They were just asking for a raise

They were just asking for a raise

by digby

Here's yet another interesting intersection between race and capitalism in America:

This is from the March 10, 1919 diary entry of Cary Grayson, Woodrow Wilson's personal doctor:


…the President said…that if the present government of Germany is recognizing the soldiers and workers councils, it is delivering itself into the hands of the bolshevists [sic]. He said the American negro returning from abroad would be our greatest medium in conveying bolshevism to America. For example, a friend recently related the experience of a lady friend wanting to employ a negro laundress offering to pay the usual wage in that community. The negress demands that she be given more money than was offered for the reason that "money is as much mine as it is yours." Furthermore, he called attention to the fact that the French people have placed the negro soldier in France on an equality with the white men, and "it has gone to their heads."
Jon Schwarz over at Michael Moore's place gets to the heart of it:
The terrifying danger that the U.S. upper crust perceived in 1919 wasn't that the lower orders were going to stage a Bolshevik revolution. It wasn't even that they were going to try to get the right to vote and have a voice in the government. It was that they were asking for a raise.

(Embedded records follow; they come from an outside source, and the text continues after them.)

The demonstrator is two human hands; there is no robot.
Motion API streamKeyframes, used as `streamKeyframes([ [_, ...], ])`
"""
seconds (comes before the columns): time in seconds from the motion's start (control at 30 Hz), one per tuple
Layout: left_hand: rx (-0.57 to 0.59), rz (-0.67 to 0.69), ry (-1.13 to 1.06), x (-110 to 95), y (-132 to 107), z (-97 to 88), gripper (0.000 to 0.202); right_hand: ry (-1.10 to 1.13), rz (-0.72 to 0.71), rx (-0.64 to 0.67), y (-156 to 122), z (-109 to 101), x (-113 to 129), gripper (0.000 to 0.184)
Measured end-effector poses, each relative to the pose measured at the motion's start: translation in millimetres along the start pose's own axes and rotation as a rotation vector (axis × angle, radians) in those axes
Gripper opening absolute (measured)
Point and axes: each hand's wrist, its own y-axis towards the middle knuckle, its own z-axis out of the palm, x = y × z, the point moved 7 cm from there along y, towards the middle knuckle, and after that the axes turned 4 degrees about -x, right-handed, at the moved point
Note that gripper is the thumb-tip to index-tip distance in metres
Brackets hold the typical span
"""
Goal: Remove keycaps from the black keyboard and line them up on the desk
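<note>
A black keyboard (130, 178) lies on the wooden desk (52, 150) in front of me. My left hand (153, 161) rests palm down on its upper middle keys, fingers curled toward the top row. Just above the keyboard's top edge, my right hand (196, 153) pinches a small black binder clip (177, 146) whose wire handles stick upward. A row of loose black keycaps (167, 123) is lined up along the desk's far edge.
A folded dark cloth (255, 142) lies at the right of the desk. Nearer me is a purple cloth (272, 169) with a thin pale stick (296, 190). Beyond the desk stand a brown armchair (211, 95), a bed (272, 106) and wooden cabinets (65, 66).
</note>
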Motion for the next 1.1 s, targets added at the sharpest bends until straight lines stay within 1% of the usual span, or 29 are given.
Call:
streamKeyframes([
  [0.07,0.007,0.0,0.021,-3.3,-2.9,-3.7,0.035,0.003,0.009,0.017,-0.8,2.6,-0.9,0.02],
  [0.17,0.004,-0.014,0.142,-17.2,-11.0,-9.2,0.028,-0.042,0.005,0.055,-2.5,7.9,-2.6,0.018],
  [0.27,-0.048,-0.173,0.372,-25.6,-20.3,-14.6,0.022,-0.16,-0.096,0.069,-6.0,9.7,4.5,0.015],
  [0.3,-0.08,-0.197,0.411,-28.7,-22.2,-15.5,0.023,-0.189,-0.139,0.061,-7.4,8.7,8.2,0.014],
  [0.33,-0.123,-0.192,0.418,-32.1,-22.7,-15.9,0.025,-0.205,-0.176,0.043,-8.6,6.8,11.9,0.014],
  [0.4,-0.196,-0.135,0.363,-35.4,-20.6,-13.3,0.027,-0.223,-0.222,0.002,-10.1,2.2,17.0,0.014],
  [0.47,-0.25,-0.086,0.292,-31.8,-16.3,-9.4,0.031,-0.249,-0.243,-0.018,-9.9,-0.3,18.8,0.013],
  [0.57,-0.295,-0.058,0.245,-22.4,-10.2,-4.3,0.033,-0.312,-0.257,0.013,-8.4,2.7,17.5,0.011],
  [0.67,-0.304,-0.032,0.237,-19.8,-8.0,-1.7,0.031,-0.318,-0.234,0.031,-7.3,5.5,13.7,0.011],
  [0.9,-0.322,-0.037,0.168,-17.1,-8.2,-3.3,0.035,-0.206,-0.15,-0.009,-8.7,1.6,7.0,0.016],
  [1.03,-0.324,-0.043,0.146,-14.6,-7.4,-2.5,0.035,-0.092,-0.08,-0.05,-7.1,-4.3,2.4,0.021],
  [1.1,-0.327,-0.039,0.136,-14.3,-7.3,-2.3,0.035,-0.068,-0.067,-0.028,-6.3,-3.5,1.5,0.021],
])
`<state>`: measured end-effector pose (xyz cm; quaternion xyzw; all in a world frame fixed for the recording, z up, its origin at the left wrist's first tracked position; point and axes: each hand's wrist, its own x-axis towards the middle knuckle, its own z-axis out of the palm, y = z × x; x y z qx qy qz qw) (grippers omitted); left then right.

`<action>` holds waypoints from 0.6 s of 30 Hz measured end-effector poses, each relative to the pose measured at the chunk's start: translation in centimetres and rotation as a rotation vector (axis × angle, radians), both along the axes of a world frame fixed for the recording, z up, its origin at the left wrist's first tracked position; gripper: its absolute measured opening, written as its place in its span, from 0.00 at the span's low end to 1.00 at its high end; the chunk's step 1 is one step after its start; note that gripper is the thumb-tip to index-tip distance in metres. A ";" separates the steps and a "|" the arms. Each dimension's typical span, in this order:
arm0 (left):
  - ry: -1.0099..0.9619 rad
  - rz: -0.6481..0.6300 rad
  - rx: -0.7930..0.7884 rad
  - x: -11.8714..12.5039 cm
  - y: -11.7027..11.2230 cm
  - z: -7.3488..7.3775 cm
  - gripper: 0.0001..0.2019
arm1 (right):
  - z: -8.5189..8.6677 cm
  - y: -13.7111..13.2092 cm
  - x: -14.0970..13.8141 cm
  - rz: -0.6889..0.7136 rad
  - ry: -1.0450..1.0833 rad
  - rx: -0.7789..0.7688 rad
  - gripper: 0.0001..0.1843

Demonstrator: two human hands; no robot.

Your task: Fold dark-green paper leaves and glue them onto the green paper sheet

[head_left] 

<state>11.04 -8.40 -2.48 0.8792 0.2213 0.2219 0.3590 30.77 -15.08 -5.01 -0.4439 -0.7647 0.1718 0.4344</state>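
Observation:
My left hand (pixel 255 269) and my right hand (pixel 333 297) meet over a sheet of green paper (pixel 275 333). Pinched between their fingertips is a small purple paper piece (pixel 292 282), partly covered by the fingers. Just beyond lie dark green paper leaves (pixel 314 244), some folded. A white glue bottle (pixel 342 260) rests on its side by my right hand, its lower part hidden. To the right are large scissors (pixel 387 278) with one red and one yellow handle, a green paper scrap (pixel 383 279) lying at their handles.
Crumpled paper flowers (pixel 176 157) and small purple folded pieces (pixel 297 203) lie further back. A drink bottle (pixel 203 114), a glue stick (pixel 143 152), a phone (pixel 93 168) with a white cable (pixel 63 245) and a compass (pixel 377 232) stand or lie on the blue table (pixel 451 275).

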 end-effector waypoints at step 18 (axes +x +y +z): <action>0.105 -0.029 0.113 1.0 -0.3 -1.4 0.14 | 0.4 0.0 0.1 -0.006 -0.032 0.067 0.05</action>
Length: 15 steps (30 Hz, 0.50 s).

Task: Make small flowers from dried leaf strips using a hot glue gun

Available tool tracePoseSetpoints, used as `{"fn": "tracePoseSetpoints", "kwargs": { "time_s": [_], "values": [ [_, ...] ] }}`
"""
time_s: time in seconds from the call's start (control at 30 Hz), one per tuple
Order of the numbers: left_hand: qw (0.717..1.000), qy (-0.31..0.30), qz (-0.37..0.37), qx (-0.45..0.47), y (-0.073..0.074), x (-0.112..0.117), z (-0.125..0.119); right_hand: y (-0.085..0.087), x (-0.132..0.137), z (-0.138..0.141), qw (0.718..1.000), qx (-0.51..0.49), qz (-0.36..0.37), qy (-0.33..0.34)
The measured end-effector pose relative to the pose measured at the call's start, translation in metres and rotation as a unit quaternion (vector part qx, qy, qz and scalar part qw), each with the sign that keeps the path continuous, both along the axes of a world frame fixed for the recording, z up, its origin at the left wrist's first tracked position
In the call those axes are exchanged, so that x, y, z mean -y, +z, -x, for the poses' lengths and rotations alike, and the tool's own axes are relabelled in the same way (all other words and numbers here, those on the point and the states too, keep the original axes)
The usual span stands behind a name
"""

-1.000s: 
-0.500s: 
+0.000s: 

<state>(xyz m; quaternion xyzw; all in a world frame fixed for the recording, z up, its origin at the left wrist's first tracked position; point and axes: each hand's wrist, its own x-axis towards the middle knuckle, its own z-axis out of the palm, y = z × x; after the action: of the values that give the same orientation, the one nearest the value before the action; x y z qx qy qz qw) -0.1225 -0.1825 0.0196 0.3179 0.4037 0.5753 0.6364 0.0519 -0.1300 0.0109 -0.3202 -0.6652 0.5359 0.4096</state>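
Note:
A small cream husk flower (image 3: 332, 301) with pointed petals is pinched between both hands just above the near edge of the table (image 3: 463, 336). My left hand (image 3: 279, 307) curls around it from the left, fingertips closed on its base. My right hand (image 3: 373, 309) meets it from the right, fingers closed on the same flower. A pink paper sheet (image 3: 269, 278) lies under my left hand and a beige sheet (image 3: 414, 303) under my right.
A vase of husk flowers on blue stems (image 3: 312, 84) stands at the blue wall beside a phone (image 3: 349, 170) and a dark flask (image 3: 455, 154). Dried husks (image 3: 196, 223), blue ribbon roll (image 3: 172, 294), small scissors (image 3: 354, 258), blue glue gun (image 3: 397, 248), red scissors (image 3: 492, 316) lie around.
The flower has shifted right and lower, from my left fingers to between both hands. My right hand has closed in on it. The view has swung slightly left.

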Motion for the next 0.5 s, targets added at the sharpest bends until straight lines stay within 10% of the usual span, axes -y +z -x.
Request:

(Also, worker councils were not a good idea that made workplaces run better, but pure revolutionary bolshevism. If you paid attention to the right-wing freakout over the UAW trying to organize the VW plant in Chattanooga, you saw nothing whatsoever has changed.)

That's right. I think everyone knew that this laundress wasn't spouting bolshevik propaganda. She was actually making a purely capitalist request --- asking for a raise. And that was a threat.

And how did they give this threat a uniquely American spin? You guessed it:
The terrifying danger wasn't coming from just any part of the lower orders, it was from the teeming non-white masses who want to take all our money.
Now we're talking. This is how we did it then and how we do it now.